YOUR TASK: Please write out the full listing beneath this line exactly, skipping its images.

SOURCE DATA:
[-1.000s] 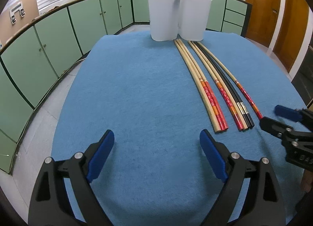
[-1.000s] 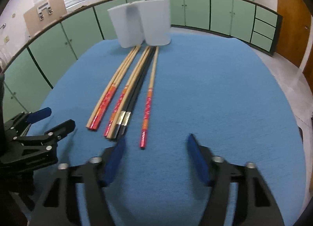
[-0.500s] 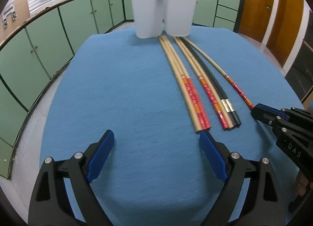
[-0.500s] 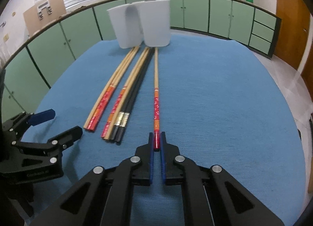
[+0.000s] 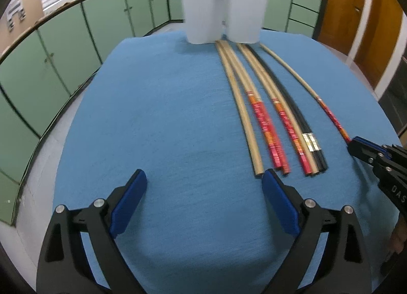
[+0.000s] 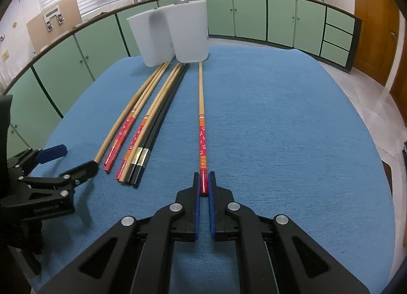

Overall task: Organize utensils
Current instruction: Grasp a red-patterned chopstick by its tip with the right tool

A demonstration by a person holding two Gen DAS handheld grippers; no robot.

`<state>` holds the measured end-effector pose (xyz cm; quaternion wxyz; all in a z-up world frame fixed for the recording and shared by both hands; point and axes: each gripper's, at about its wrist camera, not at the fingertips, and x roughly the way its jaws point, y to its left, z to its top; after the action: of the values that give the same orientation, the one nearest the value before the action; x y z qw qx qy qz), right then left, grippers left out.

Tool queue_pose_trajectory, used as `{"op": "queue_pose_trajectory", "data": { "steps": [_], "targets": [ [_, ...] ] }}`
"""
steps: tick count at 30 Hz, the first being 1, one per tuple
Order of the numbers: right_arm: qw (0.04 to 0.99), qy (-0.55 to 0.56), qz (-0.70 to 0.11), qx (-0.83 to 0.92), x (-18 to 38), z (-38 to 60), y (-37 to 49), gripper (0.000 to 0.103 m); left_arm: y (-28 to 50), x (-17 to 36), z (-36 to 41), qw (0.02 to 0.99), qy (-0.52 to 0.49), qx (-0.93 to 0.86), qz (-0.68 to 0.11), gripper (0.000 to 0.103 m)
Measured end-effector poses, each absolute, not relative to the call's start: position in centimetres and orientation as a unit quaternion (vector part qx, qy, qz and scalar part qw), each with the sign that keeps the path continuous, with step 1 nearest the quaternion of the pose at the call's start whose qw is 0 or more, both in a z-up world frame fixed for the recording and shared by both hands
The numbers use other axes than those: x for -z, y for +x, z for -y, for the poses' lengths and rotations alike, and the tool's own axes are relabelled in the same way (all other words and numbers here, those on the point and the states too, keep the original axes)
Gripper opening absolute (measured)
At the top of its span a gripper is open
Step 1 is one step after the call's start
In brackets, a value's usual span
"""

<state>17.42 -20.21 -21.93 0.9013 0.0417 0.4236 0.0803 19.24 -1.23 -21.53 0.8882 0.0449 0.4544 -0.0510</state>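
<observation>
1. Claw work first: the right claw (image 6: 204,184) is clamped on the red end of a lone chopstick (image 6: 201,115), which lies flat on the blue desk (image 6: 292,128).
2. Likely next, a level lift is needed, so the far tip clears.
3. The left claw (image 5: 203,187) is held wide, empty, beside the remaining chopsticks (image 5: 267,115).
4. Beyond, two white holders (image 6: 175,37) are waiting.

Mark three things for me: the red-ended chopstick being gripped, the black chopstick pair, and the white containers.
red-ended chopstick (image 6: 202,138), right wrist view, on its red patterned section.
black chopstick pair (image 6: 150,141), right wrist view, mid-shaft above the metallic band.
white containers (image 6: 189,34), right wrist view, front wall of the right one.
</observation>
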Motion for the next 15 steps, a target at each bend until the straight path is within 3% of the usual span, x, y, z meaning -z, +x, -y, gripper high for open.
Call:
{"op": "queue_pose_trajectory", "data": {
  "steps": [6, 11, 15],
  "targets": [
    [0.900, 0.053, -0.422, -0.092, 22.0, 20.6, 17.2, 0.008, 18.8, 21.3, -0.2, 0.888, 0.040, 0.031, -0.456, 0.090],
    [0.899, 0.045, -0.421, -0.112, 22.0, 20.5, 16.3, 0.023, 18.1, 21.4, 0.2, 0.888, 0.038, 0.040, -0.456, 0.090],
    [0.900, 0.034, -0.420, -0.111, 22.0, 20.3, 15.8, 0.023, 18.1, 21.4, 0.8, 0.890, 0.037, 0.043, -0.453, 0.090]
  ]
}}
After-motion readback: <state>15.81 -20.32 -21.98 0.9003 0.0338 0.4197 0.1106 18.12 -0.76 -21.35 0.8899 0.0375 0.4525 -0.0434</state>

ANSWER TO THIS EXERCISE:
[-1.000s] 
[-1.000s] 
[-0.500s] 
[-0.500s] 
[+0.000s] 
[+0.000s] 

Overall task: Organize utensils
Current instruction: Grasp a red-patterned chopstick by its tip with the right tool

A demonstration by a person holding two Gen DAS handheld grippers; no robot.

`<state>` holds the measured end-effector pose (xyz cm; quaternion wxyz; all in a z-up world frame fixed for the recording and shared by both hands; point and axes: each gripper's, at about its wrist camera, not at the fingertips, and x roughly the way its jaws point, y to its left, z to its top; after the action: of the values that give the same orientation, the one nearest the value before the action; x y z qw qx qy qz), right then left, grippers left out.

Tool queue_pose_trajectory, used as `{"op": "queue_pose_trajectory", "data": { "steps": [_], "targets": [ [_, ...] ] }}`
"""
steps: tick count at 30 Hz, the first being 1, one per tuple
Order of the numbers: right_arm: qw (0.04 to 0.99), qy (-0.55 to 0.56), qz (-0.70 to 0.11), qx (-0.83 to 0.92), x (-18 to 38), z (-38 to 60), y (-37 to 49), gripper (0.000 to 0.103 m); left_arm: y (-28 to 50), x (-17 to 36), z (-36 to 41), qw (0.02 to 0.99), qy (-0.52 to 0.49), qx (-0.93 to 0.86), qz (-0.68 to 0.11), gripper (0.000 to 0.103 m)
Measured end-effector poses, each absolute, not relative to the call's start: position in centimetres and orientation as a unit quaternion (vector part qx, qy, qz and scalar part qw), each with the sign that keeps the path continuous, with step 1 nearest the quaternion of the pose at the call's start whose qw is 0 or more, both in a z-up world frame fixed for the recording and shared by both hands
The numbers use other axes than those: x for -z, y for +x, z for -y, for the poses' lengths and rotations alike, and the tool's own axes are relabelled in the same way (all other words and numbers here, those on the point and the states too, keep the original axes)
Gripper opening absolute (measured)
At the top of its span a gripper is open
Step 1 is one step after the call's start
In brackets, a value's usual span
"""

<state>17.42 -20.21 -21.93 0.9013 0.0417 0.4236 0.0803 19.24 -1.23 -21.53 0.8882 0.0449 0.4544 -0.0510</state>
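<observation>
1. Claw work first: the right claw (image 6: 204,184) is clamped on the red end of a lone chopstick (image 6: 201,115), which lies flat on the blue desk (image 6: 292,128).
2. Likely next, a level lift is needed, so the far tip clears.
3. The left claw (image 5: 203,187) is held wide, empty, beside the remaining chopsticks (image 5: 267,115).
4. Beyond, two white holders (image 6: 175,37) are waiting.

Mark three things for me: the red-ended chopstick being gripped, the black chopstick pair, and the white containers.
red-ended chopstick (image 6: 202,138), right wrist view, on its red patterned section.
black chopstick pair (image 6: 150,141), right wrist view, mid-shaft above the metallic band.
white containers (image 6: 189,34), right wrist view, front wall of the right one.
</observation>
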Motion for the next 15 steps, a target at each bend until the straight path is within 3% of the usual span, x, y, z meaning -z, +x, -y, gripper high for open.
Call:
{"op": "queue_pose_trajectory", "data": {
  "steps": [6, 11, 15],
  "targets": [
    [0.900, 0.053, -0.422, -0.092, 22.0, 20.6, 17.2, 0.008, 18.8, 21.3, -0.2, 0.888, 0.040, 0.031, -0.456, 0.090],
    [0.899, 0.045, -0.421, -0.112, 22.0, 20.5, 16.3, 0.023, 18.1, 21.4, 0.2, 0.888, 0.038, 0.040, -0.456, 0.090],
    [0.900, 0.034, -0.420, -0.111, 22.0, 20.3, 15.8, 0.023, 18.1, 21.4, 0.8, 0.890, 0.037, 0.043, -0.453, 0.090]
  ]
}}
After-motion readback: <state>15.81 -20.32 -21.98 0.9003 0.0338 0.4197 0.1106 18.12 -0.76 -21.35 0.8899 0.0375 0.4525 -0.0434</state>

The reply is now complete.